#### What this task involves:
Only the lines holding "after" are wanted here; copy each from the listing.

#### Task inputs:
========================

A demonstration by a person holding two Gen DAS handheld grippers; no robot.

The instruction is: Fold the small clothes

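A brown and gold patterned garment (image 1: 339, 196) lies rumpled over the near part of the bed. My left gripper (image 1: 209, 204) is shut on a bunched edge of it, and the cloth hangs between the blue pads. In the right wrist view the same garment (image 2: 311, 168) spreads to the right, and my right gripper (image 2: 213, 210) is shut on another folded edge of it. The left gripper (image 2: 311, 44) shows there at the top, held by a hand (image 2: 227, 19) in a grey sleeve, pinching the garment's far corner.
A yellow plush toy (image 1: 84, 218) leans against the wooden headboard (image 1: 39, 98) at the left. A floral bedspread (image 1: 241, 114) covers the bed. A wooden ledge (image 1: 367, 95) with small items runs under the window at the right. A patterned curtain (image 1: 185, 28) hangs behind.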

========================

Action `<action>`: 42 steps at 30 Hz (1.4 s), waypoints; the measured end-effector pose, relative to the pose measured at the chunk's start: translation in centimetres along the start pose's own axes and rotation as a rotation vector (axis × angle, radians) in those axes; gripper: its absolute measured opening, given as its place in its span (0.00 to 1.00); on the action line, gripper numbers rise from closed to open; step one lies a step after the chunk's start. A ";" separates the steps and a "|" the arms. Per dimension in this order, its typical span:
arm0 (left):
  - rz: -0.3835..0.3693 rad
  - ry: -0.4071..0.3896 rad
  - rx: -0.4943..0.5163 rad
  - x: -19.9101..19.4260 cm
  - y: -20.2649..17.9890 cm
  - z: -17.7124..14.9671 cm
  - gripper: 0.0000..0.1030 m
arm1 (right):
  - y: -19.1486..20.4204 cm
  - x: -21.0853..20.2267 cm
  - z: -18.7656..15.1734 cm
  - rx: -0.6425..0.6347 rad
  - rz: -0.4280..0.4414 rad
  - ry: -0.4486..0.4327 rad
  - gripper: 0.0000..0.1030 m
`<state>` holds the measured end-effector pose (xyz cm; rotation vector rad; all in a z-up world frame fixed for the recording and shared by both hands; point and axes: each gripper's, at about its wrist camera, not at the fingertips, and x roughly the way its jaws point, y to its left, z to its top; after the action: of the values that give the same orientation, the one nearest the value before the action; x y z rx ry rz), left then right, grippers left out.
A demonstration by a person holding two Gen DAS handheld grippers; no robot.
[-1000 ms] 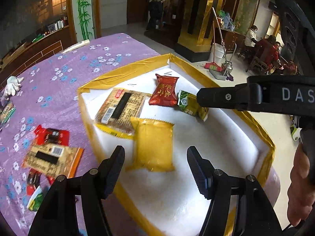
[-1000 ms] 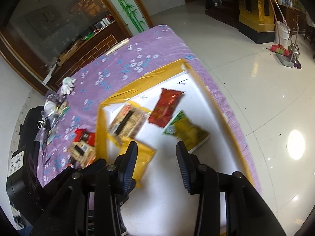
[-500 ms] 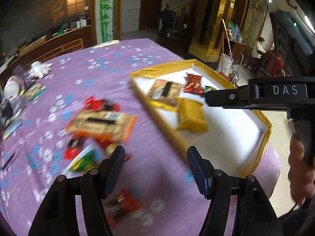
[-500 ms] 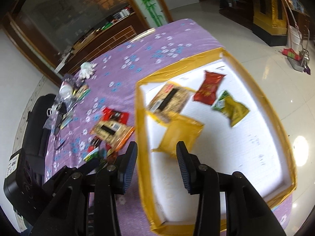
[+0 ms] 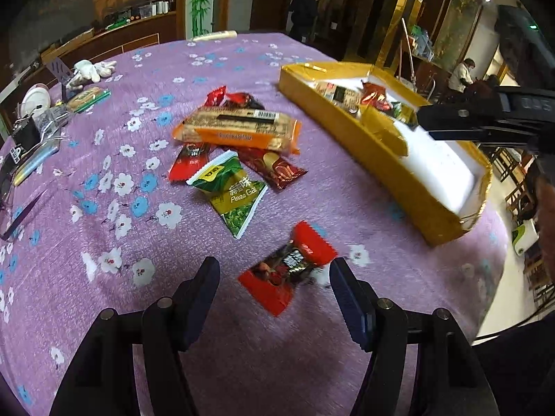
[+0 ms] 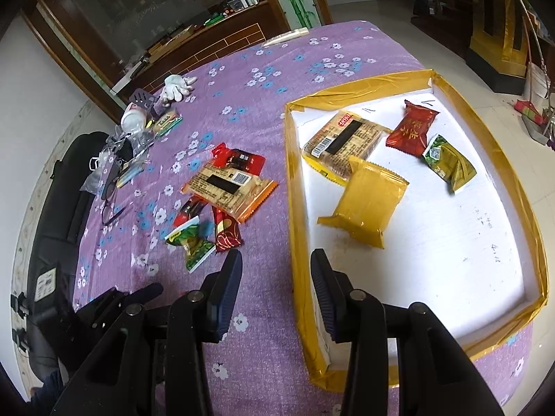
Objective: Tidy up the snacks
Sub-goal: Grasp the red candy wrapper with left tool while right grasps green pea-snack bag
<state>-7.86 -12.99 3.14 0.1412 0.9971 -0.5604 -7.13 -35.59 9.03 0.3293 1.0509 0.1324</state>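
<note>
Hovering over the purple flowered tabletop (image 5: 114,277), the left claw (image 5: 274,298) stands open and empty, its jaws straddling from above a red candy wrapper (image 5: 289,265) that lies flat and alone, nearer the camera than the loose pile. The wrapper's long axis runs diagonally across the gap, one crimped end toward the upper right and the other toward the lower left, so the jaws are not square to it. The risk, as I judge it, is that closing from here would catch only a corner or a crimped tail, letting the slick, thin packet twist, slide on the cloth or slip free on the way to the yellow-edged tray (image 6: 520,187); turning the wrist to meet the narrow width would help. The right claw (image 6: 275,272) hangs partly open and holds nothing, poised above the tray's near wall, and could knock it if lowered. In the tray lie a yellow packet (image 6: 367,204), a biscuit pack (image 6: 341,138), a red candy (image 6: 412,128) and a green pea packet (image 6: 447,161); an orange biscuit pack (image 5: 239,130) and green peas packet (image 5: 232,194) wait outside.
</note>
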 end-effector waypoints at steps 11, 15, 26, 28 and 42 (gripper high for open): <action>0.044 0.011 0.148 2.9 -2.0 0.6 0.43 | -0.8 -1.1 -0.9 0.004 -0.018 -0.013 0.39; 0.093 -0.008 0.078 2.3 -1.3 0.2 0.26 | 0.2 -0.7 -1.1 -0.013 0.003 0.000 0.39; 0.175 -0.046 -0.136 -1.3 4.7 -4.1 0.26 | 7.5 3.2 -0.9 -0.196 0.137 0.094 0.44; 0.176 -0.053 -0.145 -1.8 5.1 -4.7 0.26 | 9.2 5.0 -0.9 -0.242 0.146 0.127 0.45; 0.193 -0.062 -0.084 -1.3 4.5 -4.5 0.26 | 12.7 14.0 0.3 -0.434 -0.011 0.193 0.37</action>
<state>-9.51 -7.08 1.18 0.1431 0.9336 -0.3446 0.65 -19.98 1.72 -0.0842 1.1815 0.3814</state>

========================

#### Exercise solution:
Action `<action>`: 42 steps at 30 Hz (1.4 s), waypoints; the measured end-effector pose, relative to the pose measured at the chunk's start: translation in centimetres along the start pose's own axes and rotation as a rotation vector (axis × angle, radians) in those axes; gripper: its absolute measured opening, given as its place in its span (0.00 to 1.00); on the action line, gripper numbers rise from closed to open; step one lies a step after the chunk's start. A ";" separates the steps and a "|" the arms. Per dimension in this order, its typical span:
`<state>` holds the measured end-effector pose (xyz cm; rotation vector rad; all in a z-up world frame fixed for the recording and shared by both hands; point and axes: each gripper's, at about its wrist camera, not at the fingertips, and x roughly the way its jaws point, y to its left, z to its top; after the action: of the values that give the same orientation, the one nearest the value before the action; x y z rx ry rz), left then right, grippers left out.

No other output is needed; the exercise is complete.